Also with that S&P500Due to the rally in recent weeks, the index is still down 11.6% year-to-date. But consumer staples stocks have fared much better than the broader market.
Tobacco company shares Phillip Morris International (PM 1.37%) to have won nearly 5% in 2022. And despite the stock’s outperformance, it still looks like Philip Morris International could be a buy for income investors. Here’s why.
Adjusted net sales and earnings continue to move up
Philip Morris International released results for the second quarter ended June 30 late last month. And the company beat analyst consensus for adjusted net sales and (adjusted) diluted non-GAAP earnings per share (EPS).
Philip Morris International posted adjusted net sales of $7.8 billion in the second quarter, down 0.1% from the prior-year period. But adjusting for the stronger U.S. dollar, the tobacco company’s adjusted net sales rose 5.3% year over year. That beat the median analyst forecast of $6.8 billion for the quarter. How did Philip Morris International deliver adjusted net sales for the 10th quarter of the last 10 quarters?
Adjusted for the volume loss in Russia and Ukraine, the company’s pro forma shipment volume rose 3% in the second quarter. Philip Morris International’s heat-not-burn tobacco product, IQOS, continued to grow its user base during the quarter due to growing demand for alternatives to traditional cigarettes that are considered less harmful. The total number of IQOS users rose 20.3% to 19 million in the second quarter compared to the same period last year. This caused sales of heated tobacco units to rise 7.4% year over year to 20.1 billion in the quarter.
A 2.4% year-over-year growth rate in traditional cigarette volumes to 143.5 billion was the other component driving shipments higher. Coupled with IQOS’ stronger pricing power over traditional cigarettes, Philip Morris International’s adjusted net sales increased in the second quarter.
The company reported adjusted diluted earnings per share of $1.48 for the quarter, down 6.3% from the prior-year period. That shattered analyst-adjusted diluted EPS estimate of $1.26 for the quarter. Getting back to the company’s currency woes, it gets better: Philip Morris International generated currency-neutral diluted earnings per share of $1.64, a growth rate of 3.8% year over year.

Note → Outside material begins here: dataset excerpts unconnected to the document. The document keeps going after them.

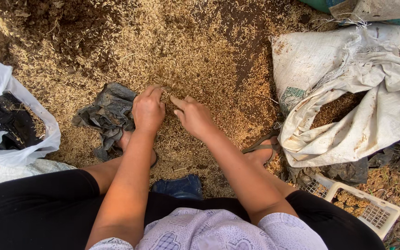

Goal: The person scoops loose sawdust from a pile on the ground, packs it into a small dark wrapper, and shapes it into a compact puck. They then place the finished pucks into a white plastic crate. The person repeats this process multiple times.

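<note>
I squat over a ground strewn with tan rice husks [181, 51]. My left hand [148, 110] is curled, fingers down in the husks, next to a crumpled black plastic bag [107, 115]. My right hand [193, 115] is right beside it, fingers pinched together in the same patch of husks; whether it holds any is hard to tell. Both forearms reach down from my lap between my knees.
An open white woven sack [348, 97] with husks inside lies at right. A white plastic bag [1, 115] holding dark plastic lies at left. A white perforated crate [376, 213] sits lower right. A blue object [179, 186] lies between my feet, which are in sandals.
</note>
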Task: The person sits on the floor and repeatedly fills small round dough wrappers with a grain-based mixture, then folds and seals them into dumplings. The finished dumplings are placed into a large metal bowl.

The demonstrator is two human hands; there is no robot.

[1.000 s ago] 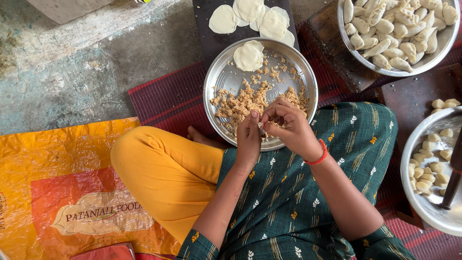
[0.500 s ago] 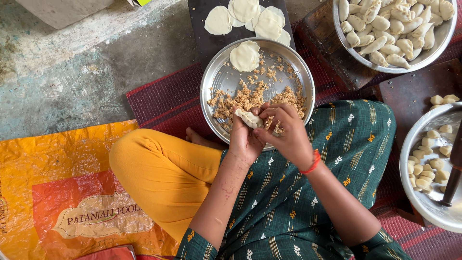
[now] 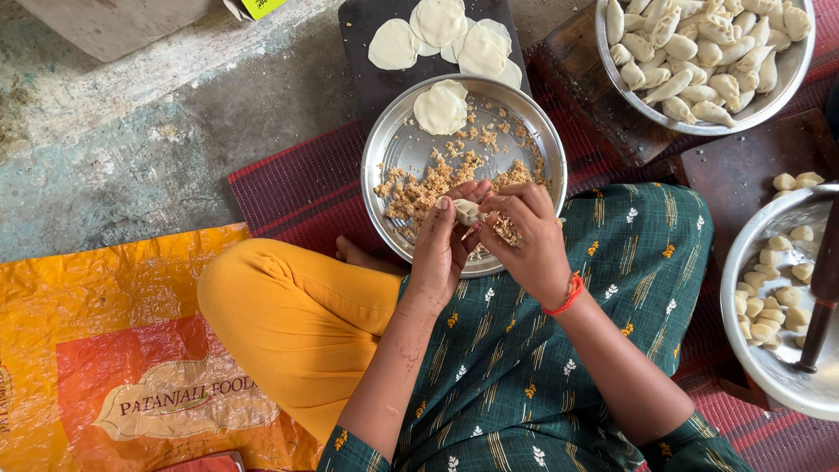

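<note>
1. Fingers of both hands pinch one small dumpling [image 3: 469,211]. The left hand [image 3: 441,249] cups it from below and the right hand [image 3: 523,236] nips its right end. Both grips are narrow and closed on the dough.
2. The dumpling lies between the two hands, touching both. Its long side runs left to right, a little tilted. Neither hand is nearer; they meet on it.
3. It hangs just above the near edge of a round steel plate [image 3: 393,149]. Brown crumbly filling [image 3: 428,179] is spread on the plate, mostly toward the near side.
4. One flat dough circle [image 3: 440,107] rests at the far edge of the plate.
5. More dough circles [image 3: 437,35] lie on a dark board [image 3: 358,65] just past the plate.
6. A big steel bowl [image 3: 612,61] at the far right holds many folded dumplings. Another steel bowl [image 3: 743,288] at the right edge holds small dough balls.
7. The plate sits on a dark red mat [image 3: 288,188] on a rough grey floor [image 3: 131,131]. An orange plastic sack [image 3: 96,350] lies at the near left.
</note>
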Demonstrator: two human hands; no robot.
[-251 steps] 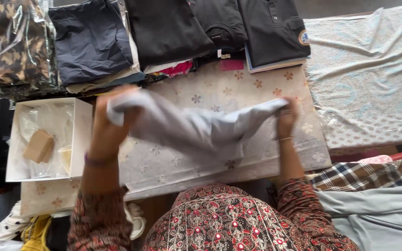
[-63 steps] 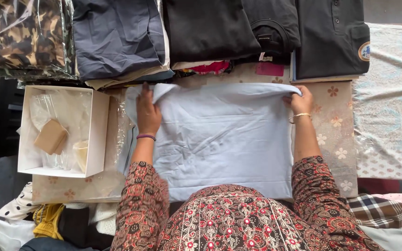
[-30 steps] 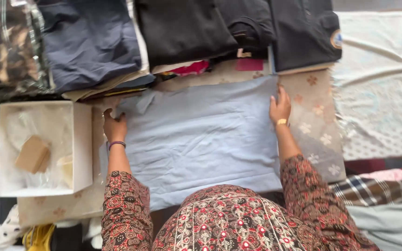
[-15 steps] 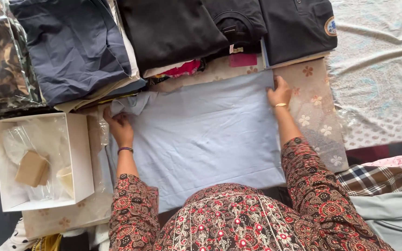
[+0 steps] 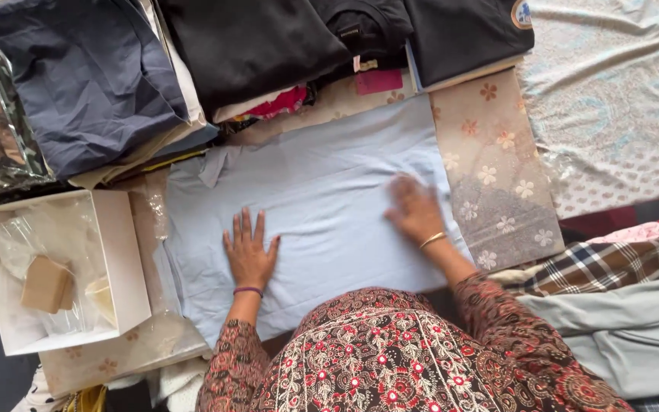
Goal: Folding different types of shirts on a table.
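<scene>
A pale blue garment [image 5: 322, 191] lies spread flat on a beige flowered board [image 5: 490, 168] in front of me. My left hand [image 5: 250, 252] rests palm down on its near left part, fingers spread. My right hand [image 5: 415, 210] presses flat on its right part and is blurred with motion. Neither hand grips anything. Both of my arms wear red patterned sleeves.
Folded clothes line the far side: a navy stack [image 5: 85, 84], a black one [image 5: 257, 46] and another black one [image 5: 467, 30]. A white open box [image 5: 120, 259] with a brown block and plastic stands at left. Pale patterned cloth [image 5: 619, 99] and plaid fabric [image 5: 612, 259] lie at right.
Both hands have slid from the garment's far corners toward me onto its middle, palms flat. Earlier, the garment was held up, then laid out flat.
</scene>
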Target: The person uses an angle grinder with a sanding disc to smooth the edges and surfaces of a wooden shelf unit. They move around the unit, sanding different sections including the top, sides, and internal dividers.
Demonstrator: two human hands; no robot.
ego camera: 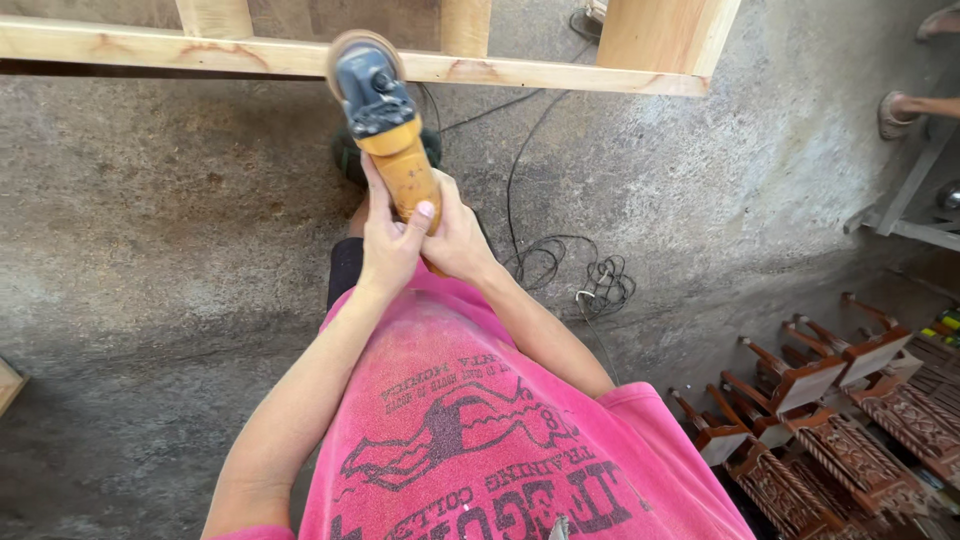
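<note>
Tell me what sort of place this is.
Probably a woodworking or furniture workshop: a pale timber frame being worked with a yellow sander, carved wooden chair parts stacked nearby, and a bare concrete floor.

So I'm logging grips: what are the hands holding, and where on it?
Both the left hand and the right hand grip the grinder by the rear of its orange body.
</note>
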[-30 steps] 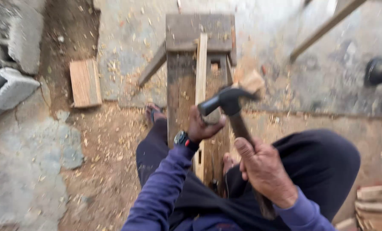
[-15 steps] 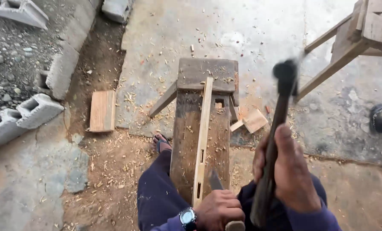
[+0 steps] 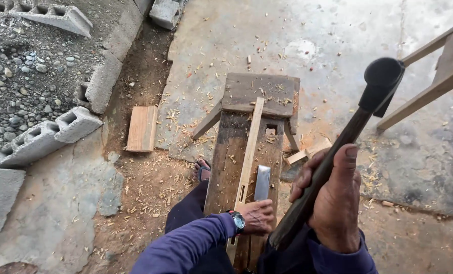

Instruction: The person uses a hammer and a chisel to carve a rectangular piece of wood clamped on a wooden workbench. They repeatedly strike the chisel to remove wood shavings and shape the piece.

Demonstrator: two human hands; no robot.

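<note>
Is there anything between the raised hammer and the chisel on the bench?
Nothing visible. The right hand holds the hammer up, right of the bench. The left hand rests at the near end of the chisel, beside the wooden strip. Only open air lies between hammer and chisel.

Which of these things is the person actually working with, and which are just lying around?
In use:
hammer raised in the right hand
left hand at the chisel
wooden strip
wooden bench

Lying about:
concrete blocks
small board
wood offcut
shavings
</note>
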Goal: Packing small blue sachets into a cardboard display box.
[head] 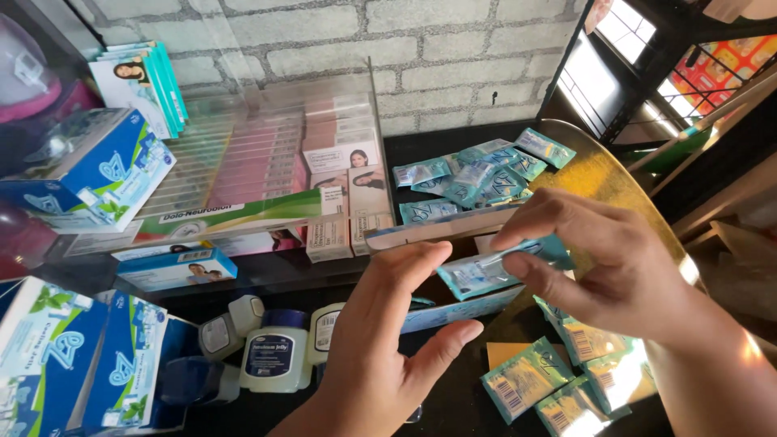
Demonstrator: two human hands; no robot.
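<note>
The right hand [615, 259] pinches a small teal foil sachet [477, 275] by its upper right edge, thumb and forefinger closed on the sealed seam. The left hand [388, 340] is open, fingers extended, with the fingertips steadying a long, flat blue-and-white cardboard box [441, 226] that the sachet hangs just in front of; it grips nothing firmly. Both are held above the middle of the black shelf [421, 146].

A loose heap of matching teal sachets [477, 174] lies toward the shelf's rear right, and more sachets, barcode side up [558, 380], lie at the front right edge. White jars with blue labels [275, 352] stand at the front, left of the hands.

Assessment: the sachet appears very light, thin and pliable, with a slick foil surface liable to slide between fingers. The flat crimped edge offers the surest hold; squeezing the filled centre risks bursting it.
</note>
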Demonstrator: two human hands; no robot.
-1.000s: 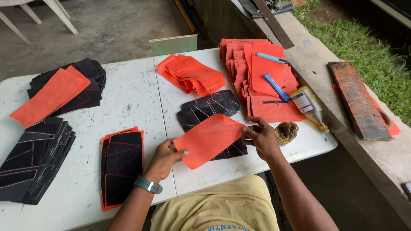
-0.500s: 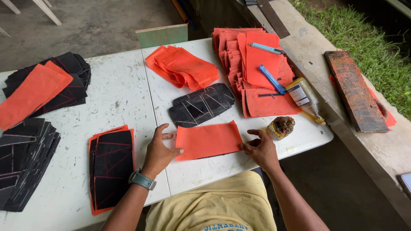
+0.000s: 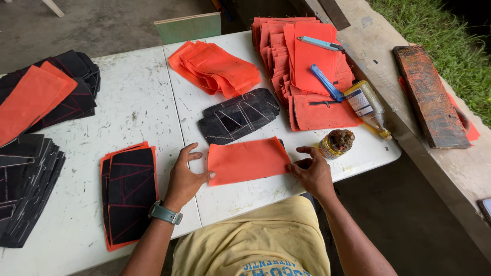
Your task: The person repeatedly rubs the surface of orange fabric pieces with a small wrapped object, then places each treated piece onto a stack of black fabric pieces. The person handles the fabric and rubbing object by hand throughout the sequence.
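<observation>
I am pressing my left hand flat, fingers spread, against the left edge of an orange fabric piece, and my right hand is lying half open at its right edge, fingertips touching the cloth; neither hand is gripping anything. The piece is lying flat near the front edge of the surface, just in front of me.

In the head view, a stack of black stitched panels is sitting just behind the orange piece, and a black panel on orange backing is lying to the left of my left hand. Toward the back edge, a loose pile of orange pieces is resting, and at the back right corner a larger orange stack is carrying two blue cutters. A small open pot is standing near my right hand, with a glue bottle lying just beyond it. More black panels are piled along the left edge.

The fabric looks thin, light and limp, so I am judging it would sag if lifted by one side; pinching two opposite corners looks best.
</observation>
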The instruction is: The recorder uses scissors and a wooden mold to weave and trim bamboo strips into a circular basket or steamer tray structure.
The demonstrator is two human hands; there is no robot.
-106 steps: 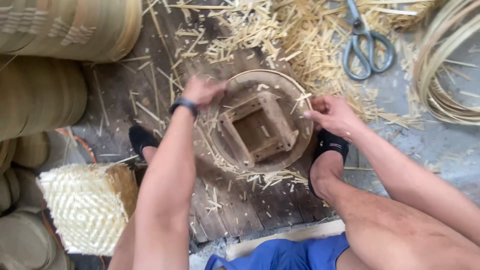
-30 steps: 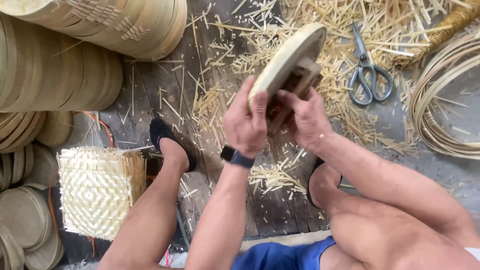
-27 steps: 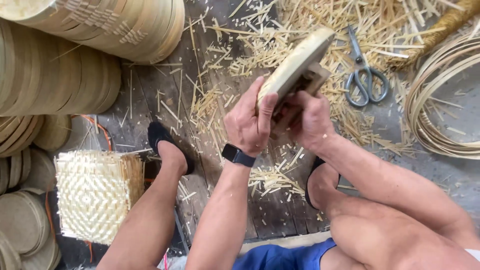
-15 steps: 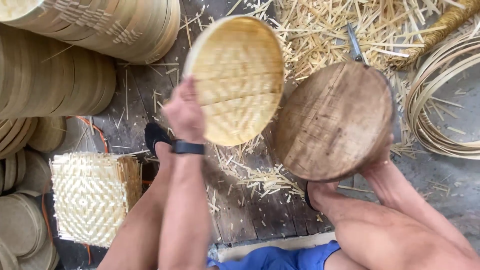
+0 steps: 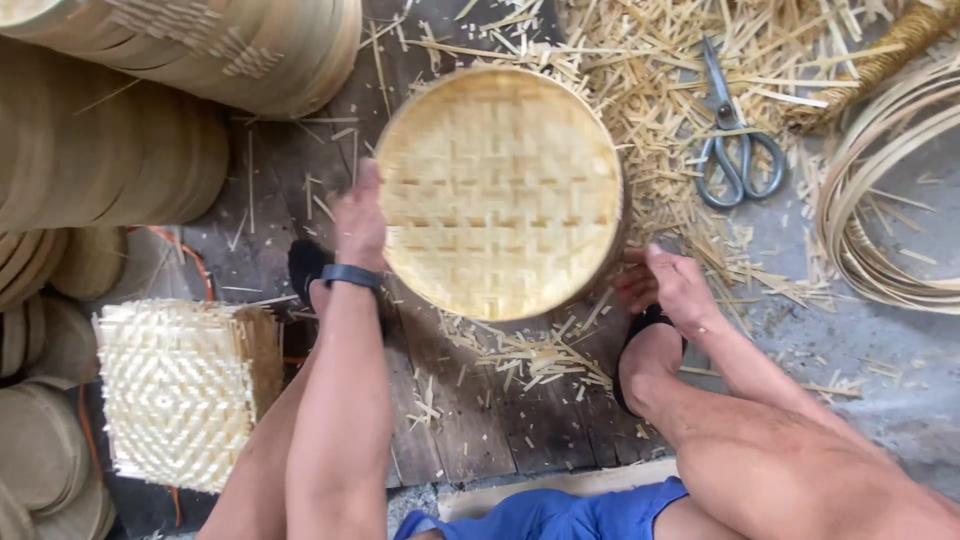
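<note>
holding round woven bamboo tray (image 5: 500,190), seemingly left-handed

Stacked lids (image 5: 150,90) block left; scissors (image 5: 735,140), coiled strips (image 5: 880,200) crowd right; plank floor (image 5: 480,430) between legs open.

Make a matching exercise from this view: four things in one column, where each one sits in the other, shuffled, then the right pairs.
Things:
1. round woven tray
2. scissors
3. square woven mat stack
4. coiled bamboo strips

Places:
A. at the right edge of the picture
B. lower left, beside the left leg
C. held up by the left hand
D. on straw scraps, upper right

Pairs: 1-C, 2-D, 3-B, 4-A
</note>
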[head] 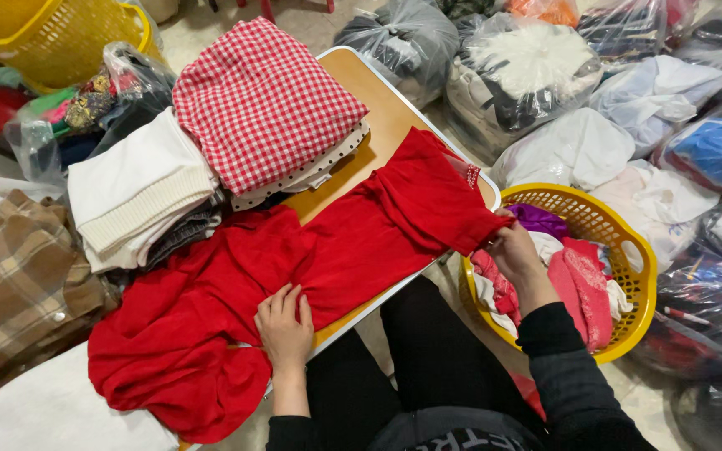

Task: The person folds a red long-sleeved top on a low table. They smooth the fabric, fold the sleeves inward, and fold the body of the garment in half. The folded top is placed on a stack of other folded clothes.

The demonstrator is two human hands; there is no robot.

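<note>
A large red garment [352, 242] lies spread across a small wooden table [377, 108]. My left hand [284, 321] rests flat on the garment near the table's front edge, fingers together. My right hand [515, 250] pinches the garment's right end, a sleeve or hem, at the table's right corner, just above a yellow basket [640, 276].
On the table's far side sit a folded red-and-white checked cloth [265, 100] and a stack of white and grey folded clothes [139, 192]. A brown plaid garment [14, 284] lies at the left. Plastic bags of clothes [536, 67] crowd the right, and another yellow basket [60, 38] stands at the top left.
</note>
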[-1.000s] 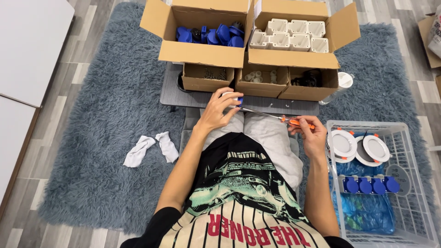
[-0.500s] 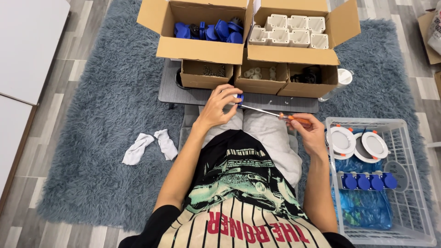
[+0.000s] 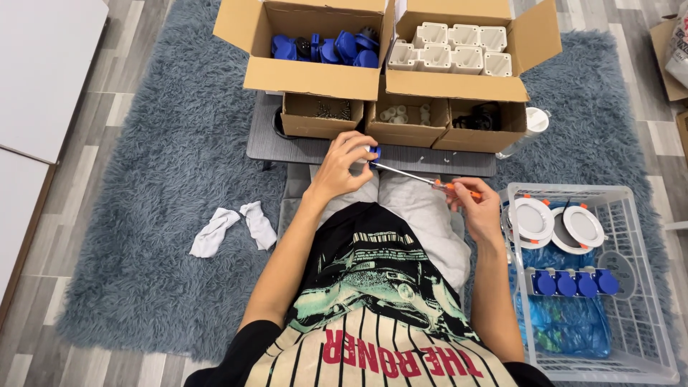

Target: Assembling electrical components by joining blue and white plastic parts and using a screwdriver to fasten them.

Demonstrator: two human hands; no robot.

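While your left hand (image 3: 344,168) pinches a small blue-and-white part (image 3: 373,152), your right hand (image 3: 476,208) grips an orange-handled screwdriver (image 3: 423,179); its tip meets the part. Both sit just before the cardboard boxes (image 3: 401,129).

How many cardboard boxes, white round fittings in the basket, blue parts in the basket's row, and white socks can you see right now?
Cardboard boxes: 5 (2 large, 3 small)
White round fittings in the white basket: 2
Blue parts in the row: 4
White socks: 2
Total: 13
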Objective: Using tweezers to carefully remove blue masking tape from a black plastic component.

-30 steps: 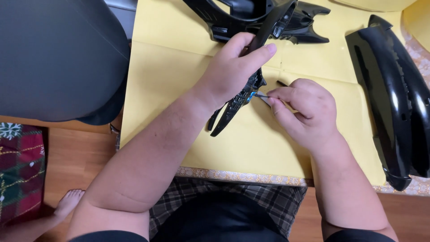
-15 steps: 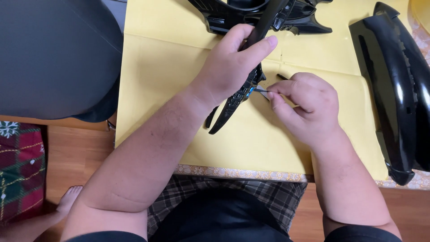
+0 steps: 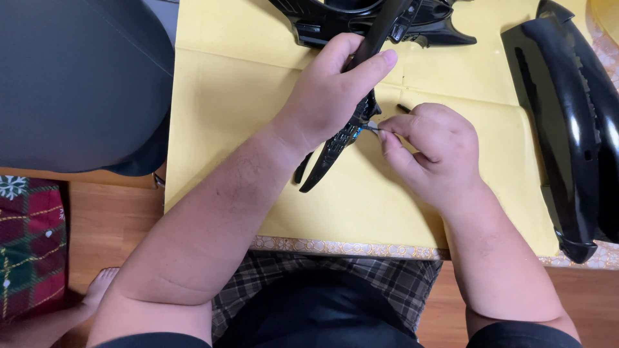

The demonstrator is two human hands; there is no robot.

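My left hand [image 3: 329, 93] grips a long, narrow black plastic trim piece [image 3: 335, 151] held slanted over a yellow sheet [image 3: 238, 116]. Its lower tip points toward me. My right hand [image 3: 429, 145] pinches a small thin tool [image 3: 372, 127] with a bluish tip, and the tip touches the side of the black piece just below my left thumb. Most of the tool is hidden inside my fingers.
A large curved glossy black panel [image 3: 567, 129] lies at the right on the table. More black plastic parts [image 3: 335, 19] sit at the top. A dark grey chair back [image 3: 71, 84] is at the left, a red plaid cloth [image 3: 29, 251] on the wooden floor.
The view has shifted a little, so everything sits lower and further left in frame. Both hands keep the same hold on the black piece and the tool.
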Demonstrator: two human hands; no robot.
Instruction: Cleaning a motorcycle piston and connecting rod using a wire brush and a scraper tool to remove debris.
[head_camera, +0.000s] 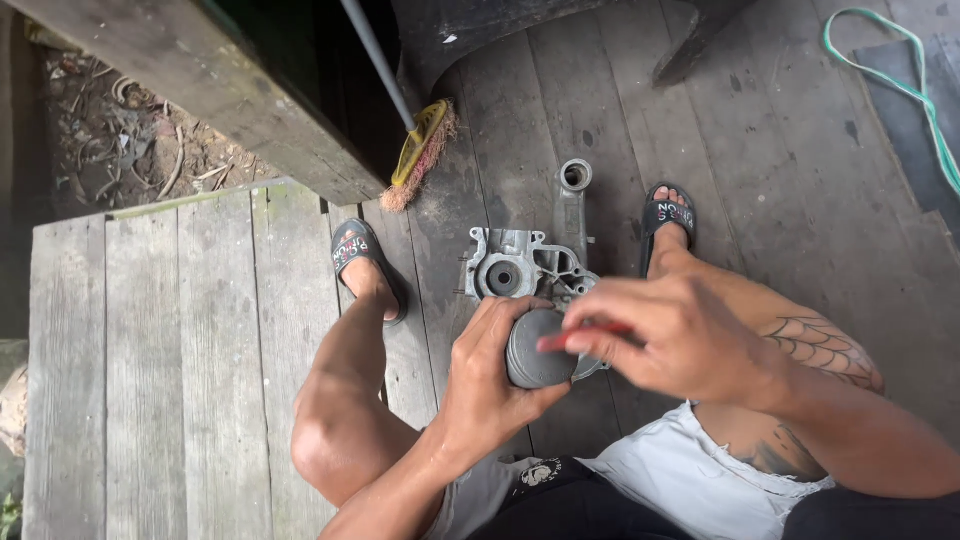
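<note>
Nearest: left hand (490, 375) clamped around a grey metal piston (535, 350), fingers wrapped on the skirt, held above the floor between the knees. Right hand (680, 335) closed on a thin red tool (580, 335), tip laid against the piston's side; tool blurred, kind not determinable.

Handling, judged: piston rigid, solid metal, moderately heavy for its bulk. Surface smooth with ring grooves, probably oily, hence slippery. Best held round the skirt with a full wrap, as now; ring lands likely easy to mar.

Farther: grey cast engine casing (535, 260) flat on the wooden plank floor (200, 350), between two sandalled feet. Round bores in the casing open, nothing visible inside. Beyond: broom head (420, 155) with yellow bristle band; green hose (900, 80) at far right.
</note>
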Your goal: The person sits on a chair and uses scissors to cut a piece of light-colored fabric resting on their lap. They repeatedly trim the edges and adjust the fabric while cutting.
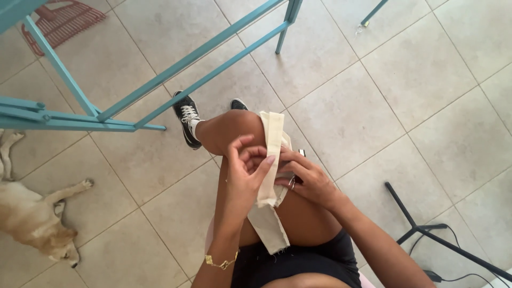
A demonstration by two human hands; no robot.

Driven by the tobacco company’s growing smokeless business, analysts expect annual adjusted diluted EPS growth to come in at 2.4% over the next five years. This is impressive as it is despite the temporary drop in earnings due to the Russian invasion of Ukraine.
The generous dividend is safe
Philip Morris International’s dividend yield is 5.1%. At first glance, this may seem like a yield trap and too good to be true. But the good news is that doesn’t seem to be the case.
That’s because Philip Morris International’s dividend payout ratio is expected to be 91.9% in 2022. While that would be an extremely high payout ratio for any other company, it’s important to understand that Philip Morris International’s business model requires minimal capital expenditures to function. Dividend growth is likely to be slow for the next several years, but patient investors will be well paid while they wait for dividend growth to pick up again.
A fair rating for a wonderful company
Philip Morris International is a rock solid company. And the rating doesn’t seem too high either.
The stock trades at a forward price-to-earnings (P/E) ratio of 16.5. For comparison, this is slightly lower than the tobacco industry’s average forward price-to-earnings ratio of 17.3. For precisely this reason, Philip Morris International could be a great consumer staples stock to buy and hold during a recession.
Kody Kester has positions at Philip Morris International. The Motley Fool recommends Philip Morris International. The Motley Fool has a disclosure policy.